EXHIBIT 10.2
EMPLOYMENT AGREEMENT
THIS EMPLOYMENT AGREEMENT between XXXXXX X. XXXXXX, residing at 0000 Xxxxxxxxxxx
Xxxxxx, X.X., Xxxxxxxxxx, X.X. 00000 ("Employee"), and INFORMAX, INC., a
Delaware corporation with offices at 0000 Xxxxxxxxx Xxxxxxxxx, 00xx xxxxx, Xxxxx
Xxxxxxxx, Xxxxxxxx 00000 ("InforMax") is entered into as of 1 April 1999, (the
"Effective Date") and sets forth the terms and conditions of Employee's
continued employment by InforMax.
WITNESSETH
WHEREAS, Employee is presently employed by InforMax and is a Senior
Vice President, and Chief Financial Officer of InforMax; and
WHEREAS, InforMax believes that it is in the best interest of InforMax
to assure the continued services of Employee on behalf of InforMax under the
terms and conditions set forth herein; and
NOW THEREFORE, in consideration of the premises and of the mutual
covenants and conditions contained in this Agreement, the parties hereto,
intending to be legally bound, agree as follows:
1. EMPLOYMENT. InforMax hereby employs Employee and Employee hereby
accepts continued employment with InforMax upon the terms and conditions set
forth in this Agreement. Employee's principal titles and responsibilities shall
be that of Senior Vice-President, and Chief Financial Officer reporting to the
Chief Operating Officer ("COO"), as well as to the Chief Executive Officer
("CEO"). Employee shall perform such reasonable duties consistent with these
titles as shall be assigned to him from time to time by the COO and/or the CEO
of the InforMax, with the CEO having superiority.
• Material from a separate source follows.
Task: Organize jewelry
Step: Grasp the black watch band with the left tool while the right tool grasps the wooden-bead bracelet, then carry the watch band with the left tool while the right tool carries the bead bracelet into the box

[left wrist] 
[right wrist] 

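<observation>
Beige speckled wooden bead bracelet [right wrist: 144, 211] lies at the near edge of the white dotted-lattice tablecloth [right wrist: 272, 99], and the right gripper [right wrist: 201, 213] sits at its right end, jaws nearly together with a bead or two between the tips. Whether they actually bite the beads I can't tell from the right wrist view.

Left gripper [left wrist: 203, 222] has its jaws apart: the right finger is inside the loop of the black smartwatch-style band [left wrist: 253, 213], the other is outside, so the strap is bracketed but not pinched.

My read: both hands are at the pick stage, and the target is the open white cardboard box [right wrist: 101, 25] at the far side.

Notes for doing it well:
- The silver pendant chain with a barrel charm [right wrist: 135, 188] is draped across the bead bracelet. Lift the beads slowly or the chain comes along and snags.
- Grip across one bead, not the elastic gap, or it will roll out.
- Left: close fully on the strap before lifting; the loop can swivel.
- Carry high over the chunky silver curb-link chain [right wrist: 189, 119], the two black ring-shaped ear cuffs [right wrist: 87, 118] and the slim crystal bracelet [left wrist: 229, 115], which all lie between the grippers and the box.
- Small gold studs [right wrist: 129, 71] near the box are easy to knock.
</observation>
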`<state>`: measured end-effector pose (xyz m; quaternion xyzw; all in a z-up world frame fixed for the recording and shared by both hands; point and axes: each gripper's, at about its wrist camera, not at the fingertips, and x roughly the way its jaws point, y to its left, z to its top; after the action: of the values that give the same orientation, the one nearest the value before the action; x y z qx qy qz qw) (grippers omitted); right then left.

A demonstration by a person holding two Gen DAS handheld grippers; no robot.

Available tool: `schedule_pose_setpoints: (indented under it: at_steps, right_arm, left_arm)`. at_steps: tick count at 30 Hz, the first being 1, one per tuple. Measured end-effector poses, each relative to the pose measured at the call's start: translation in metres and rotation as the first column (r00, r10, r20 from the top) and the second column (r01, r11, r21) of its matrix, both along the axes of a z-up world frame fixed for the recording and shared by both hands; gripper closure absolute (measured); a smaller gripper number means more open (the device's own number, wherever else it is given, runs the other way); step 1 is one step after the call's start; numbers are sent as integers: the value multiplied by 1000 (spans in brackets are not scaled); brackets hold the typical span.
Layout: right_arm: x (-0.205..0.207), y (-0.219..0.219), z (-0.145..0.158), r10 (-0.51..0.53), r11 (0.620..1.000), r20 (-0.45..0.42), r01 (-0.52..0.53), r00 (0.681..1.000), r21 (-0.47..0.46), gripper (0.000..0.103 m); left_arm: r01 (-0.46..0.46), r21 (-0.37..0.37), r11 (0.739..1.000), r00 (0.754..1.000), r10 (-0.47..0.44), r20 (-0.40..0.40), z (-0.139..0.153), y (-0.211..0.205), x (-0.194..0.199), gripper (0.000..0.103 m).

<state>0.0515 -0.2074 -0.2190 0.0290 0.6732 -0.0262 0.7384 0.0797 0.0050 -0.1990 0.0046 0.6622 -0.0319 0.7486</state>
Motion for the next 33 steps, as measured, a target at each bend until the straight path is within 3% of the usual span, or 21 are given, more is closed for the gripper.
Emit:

2. TERM OF AGREEMENT. The term of this Agreement shall commence on the
Effective Date, and, except as otherwise provided herein, shall terminate on
Dec. 31, 2002. The Agreement shall automatically renew for additional terms of
one (1) year unless, not less than ninety (90) days before the next termination
date of the Agreement, either party provides notice in writing to the other that
it does not intend to renew the Agreement.
3. COMPENSATION.
(a) Base Salary. InforMax shall pay, and Employee shall accept,
as compensation for services rendered hereunder an initial annual salary
of $150,000 payable in
semi-monthly installments. In addition, Employee will be eligible for bonuses
commensurate with performance at the sole discretion of the CEO and the Board
of Directors of InforMax.
(b) Stock Options. Employee shall be granted options to purchase
shares of non-voting common stock as described in separate stock option
agreements. All options shall be governed by InforMax's Equity Incentive
Compensation Plan.
(c) Benefit Plans. Employee shall be entitled to participate in
such benefit plan(s) of InforMax now in existence or which may hereafter during
the term of this Agreement become effective for senior executives of InforMax.
Nothing in this Section 3(c) shall be deemed to prevent InforMax from altering
or abolishing any of such plans or benefits provided that all such senior
executives are treated equally.
(d) Vacation. During the term of this Agreement, Employee shall be
entitled to three (3) weeks paid vacation in accordance with the established
policy of InforMax. Employee also shall be entitled to all paid holidays and
personal days given by InforMax.
(e) Expenses. InforMax shall promptly pay or reimburse Employee
upon submission of vouchers or receipts for all reasonable out-of-pocket
expenses for entertainment, travel, meals, hotel accommodations and the like,
incurred by him that are reasonably related to the performance of his duties.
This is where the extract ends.